How You Can Bring Any Legislative Debate Back To TEXIT

With the Texas Legislature in session, you have a once-every-two-year opportunity to publicly give legislators an earful of Texit. Here are a two ways that you can make Texit the focal point of any public policy debate.

Federal Money Is Our Money

Virtually all major public policy debates in Texas come down to one thing – money. In fact, session-after-session the issues of property tax reform, school finance, and many other dominant policy issues revolve around the amount of state revenue versus how much the Legislature needs or wants to spend on them. However, Texas does have enough revenue. It’s being a part of the federal system that makes revenue an issue.

Texans pay anywhere from $103 to $160 billion per year more into the federal system than comes back to us in federal dollars. That’s money that we never see again. To put this into perspective, this statistic alone means that our continued membership in the federal system is like having a major disaster the size and scope of Hurricane Harvey hit Texas every 9 months. This doesn’t even take into account the overall economic impact of having that money taken from us.
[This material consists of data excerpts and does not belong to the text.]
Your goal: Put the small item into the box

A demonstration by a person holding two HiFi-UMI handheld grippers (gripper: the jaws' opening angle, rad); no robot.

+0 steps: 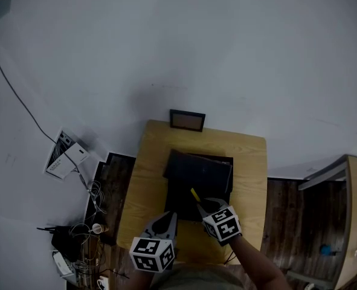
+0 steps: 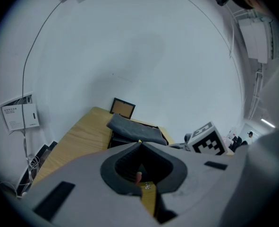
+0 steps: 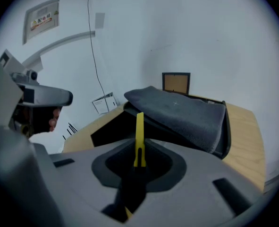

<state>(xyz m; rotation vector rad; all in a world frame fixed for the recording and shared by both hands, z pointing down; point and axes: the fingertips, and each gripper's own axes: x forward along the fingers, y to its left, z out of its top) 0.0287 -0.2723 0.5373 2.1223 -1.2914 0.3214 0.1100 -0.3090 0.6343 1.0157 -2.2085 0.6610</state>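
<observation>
A black box (image 1: 197,193) stands on the wooden table (image 1: 250,162), with a dark grey lid (image 1: 199,169) lying askew over its far part. My right gripper (image 1: 201,205) is shut on a thin yellow item (image 1: 195,194), which hangs over the box's near, uncovered part. In the right gripper view the yellow item (image 3: 139,129) sticks up from between the jaws of my right gripper (image 3: 139,150), in front of the lid (image 3: 181,110). My left gripper (image 1: 171,215) is at the box's near left corner, shut and with nothing in it; its tips (image 2: 140,144) meet.
A small dark picture frame (image 1: 187,120) leans at the table's far edge. On the floor to the left are a white carton (image 1: 66,153) and tangled cables (image 1: 84,234). A wooden cabinet (image 1: 353,222) stands at the right. A grey wall rises behind the table.
</observation>
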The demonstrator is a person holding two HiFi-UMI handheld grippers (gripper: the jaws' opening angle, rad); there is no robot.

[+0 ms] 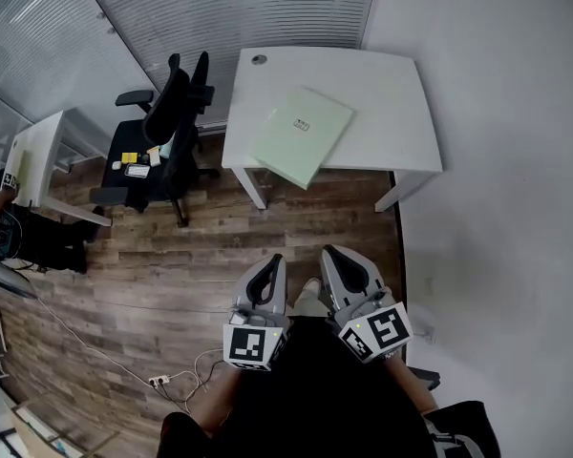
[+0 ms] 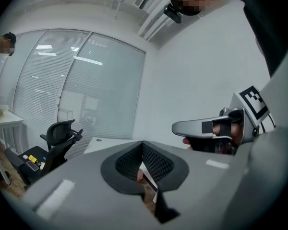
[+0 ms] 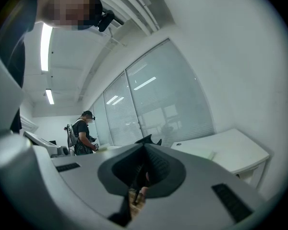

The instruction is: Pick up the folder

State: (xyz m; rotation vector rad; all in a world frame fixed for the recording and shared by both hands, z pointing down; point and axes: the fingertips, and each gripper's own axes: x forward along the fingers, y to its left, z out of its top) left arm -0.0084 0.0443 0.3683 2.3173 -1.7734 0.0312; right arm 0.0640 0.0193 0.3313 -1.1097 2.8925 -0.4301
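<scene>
The room is a small office with a wood-plank floor, a plain white wall to the right of the desk and a glass wall with slatted blinds behind it. The desk is white, with a round cable hole at its far left corner.

The folder, pale green with a small label at its middle, lies flat on the left half of the desk. It is turned at an angle, and its near corner hangs over the desk's front edge.

Just to the left of the desk stands a black office chair with small items, one of them yellow, on its seat. Further left of the desk is a second white table, and a person stands beyond it. On the floor, well in front of the desk and to its left, a white cable runs to a power strip. Nothing stands between the grippers and the desk's front edge.

The left gripper and the right gripper hang side by side over the floor, well short of the desk and pointing toward it. Each one's jaws are closed tip to tip, with nothing between them and touching nothing.
</scene>
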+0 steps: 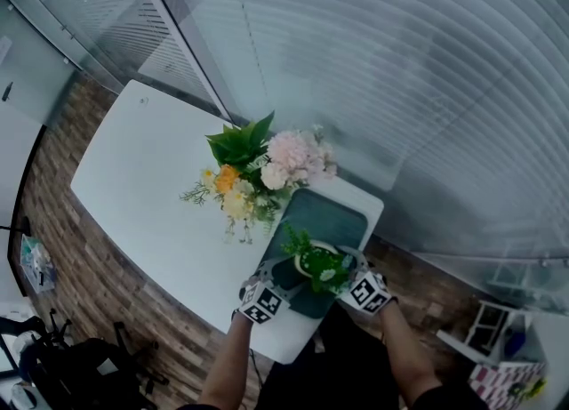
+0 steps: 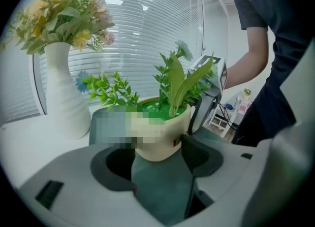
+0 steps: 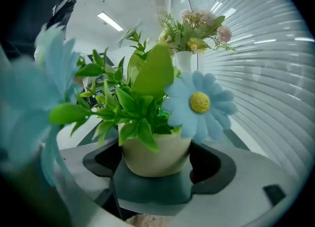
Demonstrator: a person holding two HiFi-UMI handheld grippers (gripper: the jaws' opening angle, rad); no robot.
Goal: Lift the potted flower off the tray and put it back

That’s money that could have stayed in Texas and been spent according to our needs and priorities. It also could provide enormous tax relief to Texans. When some legislator or bureaucrat claims that Texas doesn’t have the money to fund something that Texans care about or uses the lack of revenue as an excuse to give you a tax break, remind them that it is only their lack of willingness to support Texit that makes it that way.

Feds Call The Tune

There is one central idea that drives most Texans in their support of Texit: Texans are sick and tired of being governed by 180,000 pages of federal laws, administered by 440 separate federal agencies, and 2.5 million unelected bureaucrats. Texans believe that the best people to govern Texas are Texans. That is not how things work now.

It is a bitter pill for Texas legislators to swallow but under the status quo the laws that they pass are merely suggestions. At any time any law passed by the Texas Legislature can be overturned by a some unaccountable federal judge who no one in Texas chose or by an act of a Congress 92% of which were not chosen by the people of Texas. This has profound implications for all public policy matters and is especially bad for issues of personal liberty and rights.

When a legislator proclaims that they are a champion for life, the right to keep and bear arms, free markets, or any number of major issues, remind them that their continued support of Texas remaining in the union and reluctance to embrace Texit means that they aren’t really a champion of those issues – just an enthusiast.

Call It What It Is

Texans have a saying: “The only things in the middle of the road are yellow stripes and dead armadillos.” When it comes to the issue of self-governance for Texans, it is important to be crystal clear and specify exactly what needs to be done – Texit. No matter whether you are testifying in front of a legislative committee, visiting or calling your representatives, talking with fellow constituents, or writing letters to the editor of your local newspaper they need to hear the word “TEXIT” as much as possible. But they don’t need to hear it in a vacuum. It needs to be given as a solution to a public policy issue or the first step on the way to solving one.